__TASK BRIEF__. For the listing below, output exactly the lines from the line with "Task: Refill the" up to and including the line with "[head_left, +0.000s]", and no other lines.

DATA SUPPLIED Start Marker

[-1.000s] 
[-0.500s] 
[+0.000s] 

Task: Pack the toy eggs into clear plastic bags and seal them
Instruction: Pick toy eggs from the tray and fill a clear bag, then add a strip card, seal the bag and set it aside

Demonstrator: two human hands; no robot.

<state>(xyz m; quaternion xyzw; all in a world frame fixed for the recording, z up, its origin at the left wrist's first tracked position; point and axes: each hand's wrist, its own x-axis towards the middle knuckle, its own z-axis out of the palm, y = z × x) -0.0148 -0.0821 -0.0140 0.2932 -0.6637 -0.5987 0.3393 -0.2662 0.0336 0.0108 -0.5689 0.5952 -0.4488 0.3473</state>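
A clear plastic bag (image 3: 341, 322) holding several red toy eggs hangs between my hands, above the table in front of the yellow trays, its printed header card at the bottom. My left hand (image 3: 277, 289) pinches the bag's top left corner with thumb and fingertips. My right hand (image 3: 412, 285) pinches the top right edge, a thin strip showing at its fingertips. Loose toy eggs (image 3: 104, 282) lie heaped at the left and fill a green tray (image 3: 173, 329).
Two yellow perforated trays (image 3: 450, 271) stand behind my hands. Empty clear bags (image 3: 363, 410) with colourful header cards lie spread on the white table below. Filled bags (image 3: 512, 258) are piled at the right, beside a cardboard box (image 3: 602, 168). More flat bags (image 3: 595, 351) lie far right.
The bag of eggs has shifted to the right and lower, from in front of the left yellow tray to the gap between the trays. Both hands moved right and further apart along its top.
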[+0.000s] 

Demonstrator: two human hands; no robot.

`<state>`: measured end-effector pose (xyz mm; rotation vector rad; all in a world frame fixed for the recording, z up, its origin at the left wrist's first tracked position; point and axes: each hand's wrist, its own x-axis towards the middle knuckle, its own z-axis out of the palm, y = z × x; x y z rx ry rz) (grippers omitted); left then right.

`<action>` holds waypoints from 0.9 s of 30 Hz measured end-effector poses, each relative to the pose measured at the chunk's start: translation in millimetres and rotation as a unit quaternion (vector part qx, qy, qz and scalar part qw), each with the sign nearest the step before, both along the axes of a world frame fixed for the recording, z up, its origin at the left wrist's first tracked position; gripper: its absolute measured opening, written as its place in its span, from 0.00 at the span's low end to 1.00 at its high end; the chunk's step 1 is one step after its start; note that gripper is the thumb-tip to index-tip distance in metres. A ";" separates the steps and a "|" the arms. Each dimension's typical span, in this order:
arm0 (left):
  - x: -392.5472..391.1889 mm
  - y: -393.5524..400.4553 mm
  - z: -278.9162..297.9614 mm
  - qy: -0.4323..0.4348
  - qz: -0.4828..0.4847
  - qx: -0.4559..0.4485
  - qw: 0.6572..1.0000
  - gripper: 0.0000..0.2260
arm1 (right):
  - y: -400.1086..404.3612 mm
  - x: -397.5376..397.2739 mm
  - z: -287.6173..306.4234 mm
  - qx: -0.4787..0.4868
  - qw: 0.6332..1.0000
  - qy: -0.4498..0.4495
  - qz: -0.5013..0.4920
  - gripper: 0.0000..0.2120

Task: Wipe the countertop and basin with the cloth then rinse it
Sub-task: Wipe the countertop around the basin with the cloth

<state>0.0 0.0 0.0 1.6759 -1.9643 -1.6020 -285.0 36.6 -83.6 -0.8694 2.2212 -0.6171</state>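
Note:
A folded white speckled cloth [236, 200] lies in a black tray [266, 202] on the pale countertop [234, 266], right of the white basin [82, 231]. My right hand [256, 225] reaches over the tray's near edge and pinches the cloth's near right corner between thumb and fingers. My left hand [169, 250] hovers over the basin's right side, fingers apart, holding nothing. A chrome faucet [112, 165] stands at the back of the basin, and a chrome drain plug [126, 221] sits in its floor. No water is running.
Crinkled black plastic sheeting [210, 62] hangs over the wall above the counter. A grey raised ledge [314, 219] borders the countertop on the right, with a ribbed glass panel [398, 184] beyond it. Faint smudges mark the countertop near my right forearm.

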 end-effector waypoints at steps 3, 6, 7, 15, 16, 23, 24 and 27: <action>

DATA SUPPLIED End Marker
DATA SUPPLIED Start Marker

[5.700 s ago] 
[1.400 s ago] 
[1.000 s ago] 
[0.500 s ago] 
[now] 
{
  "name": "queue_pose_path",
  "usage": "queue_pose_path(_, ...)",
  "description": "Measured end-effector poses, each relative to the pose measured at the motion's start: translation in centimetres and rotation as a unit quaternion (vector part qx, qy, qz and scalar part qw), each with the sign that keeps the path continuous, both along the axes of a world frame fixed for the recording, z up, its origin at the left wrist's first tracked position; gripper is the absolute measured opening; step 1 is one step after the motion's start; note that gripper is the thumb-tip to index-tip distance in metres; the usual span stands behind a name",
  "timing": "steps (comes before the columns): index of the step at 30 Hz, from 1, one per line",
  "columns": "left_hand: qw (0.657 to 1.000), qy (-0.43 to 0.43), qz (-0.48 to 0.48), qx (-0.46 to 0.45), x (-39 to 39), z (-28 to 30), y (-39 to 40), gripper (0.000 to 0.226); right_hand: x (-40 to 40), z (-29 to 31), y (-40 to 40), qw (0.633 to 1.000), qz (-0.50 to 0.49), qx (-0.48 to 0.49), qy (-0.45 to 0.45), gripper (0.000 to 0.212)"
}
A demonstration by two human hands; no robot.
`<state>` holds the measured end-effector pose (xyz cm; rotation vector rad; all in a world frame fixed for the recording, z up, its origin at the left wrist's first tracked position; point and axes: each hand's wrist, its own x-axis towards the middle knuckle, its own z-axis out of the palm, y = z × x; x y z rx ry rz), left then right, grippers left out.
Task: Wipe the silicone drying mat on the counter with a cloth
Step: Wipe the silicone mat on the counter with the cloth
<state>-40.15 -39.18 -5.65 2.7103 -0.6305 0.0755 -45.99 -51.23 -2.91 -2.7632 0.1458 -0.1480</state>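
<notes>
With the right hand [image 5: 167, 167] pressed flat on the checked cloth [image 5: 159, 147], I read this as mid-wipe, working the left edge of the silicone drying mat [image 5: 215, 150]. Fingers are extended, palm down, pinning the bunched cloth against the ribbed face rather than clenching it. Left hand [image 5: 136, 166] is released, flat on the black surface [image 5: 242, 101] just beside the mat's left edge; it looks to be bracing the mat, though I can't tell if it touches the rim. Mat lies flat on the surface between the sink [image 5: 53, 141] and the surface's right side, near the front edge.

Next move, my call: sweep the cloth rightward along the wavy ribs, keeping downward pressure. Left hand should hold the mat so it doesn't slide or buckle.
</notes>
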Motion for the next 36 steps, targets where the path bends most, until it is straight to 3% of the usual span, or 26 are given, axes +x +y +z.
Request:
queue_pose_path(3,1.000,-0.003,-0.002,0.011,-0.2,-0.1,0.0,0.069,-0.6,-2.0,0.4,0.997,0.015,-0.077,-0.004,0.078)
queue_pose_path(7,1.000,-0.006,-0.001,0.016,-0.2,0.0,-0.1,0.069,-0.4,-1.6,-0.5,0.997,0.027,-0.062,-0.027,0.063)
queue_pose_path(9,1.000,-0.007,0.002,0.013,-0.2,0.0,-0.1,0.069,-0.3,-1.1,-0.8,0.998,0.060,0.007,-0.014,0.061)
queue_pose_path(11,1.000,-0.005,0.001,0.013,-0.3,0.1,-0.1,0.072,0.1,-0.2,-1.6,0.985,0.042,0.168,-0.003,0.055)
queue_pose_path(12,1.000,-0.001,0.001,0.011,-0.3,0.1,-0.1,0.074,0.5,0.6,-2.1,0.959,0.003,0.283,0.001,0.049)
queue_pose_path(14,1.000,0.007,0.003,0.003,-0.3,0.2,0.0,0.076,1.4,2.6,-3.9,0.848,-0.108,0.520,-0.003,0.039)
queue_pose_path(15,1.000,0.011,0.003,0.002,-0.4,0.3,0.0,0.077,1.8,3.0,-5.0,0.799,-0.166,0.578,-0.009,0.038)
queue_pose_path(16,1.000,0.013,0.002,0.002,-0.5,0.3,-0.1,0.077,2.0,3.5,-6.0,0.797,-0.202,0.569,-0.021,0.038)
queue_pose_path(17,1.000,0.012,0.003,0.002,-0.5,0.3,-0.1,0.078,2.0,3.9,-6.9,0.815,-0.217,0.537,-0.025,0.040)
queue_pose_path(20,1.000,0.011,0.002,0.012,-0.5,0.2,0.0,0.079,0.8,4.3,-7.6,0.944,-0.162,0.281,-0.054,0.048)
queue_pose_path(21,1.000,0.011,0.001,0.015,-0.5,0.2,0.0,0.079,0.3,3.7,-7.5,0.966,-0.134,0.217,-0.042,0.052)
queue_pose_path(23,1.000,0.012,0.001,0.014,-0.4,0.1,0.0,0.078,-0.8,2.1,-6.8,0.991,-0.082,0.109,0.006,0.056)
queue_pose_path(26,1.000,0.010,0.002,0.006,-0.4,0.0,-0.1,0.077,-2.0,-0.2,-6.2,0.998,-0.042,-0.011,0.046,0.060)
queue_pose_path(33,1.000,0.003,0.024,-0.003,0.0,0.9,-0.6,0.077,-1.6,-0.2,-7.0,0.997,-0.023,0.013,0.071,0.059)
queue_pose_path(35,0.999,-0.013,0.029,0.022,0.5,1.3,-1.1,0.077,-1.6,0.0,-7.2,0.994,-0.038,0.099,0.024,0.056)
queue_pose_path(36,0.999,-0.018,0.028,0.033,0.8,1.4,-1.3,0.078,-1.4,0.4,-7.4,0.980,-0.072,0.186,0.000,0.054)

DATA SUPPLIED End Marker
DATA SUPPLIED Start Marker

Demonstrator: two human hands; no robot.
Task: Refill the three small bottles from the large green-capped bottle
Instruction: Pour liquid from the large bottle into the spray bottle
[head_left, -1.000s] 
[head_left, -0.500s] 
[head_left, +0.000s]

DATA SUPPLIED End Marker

__ANSWER FOR THE TASK__.
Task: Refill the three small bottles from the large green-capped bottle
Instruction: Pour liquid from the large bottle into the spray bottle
[head_left, -1.000s] 
[head_left, -0.500s] 
[head_left, +0.000s]

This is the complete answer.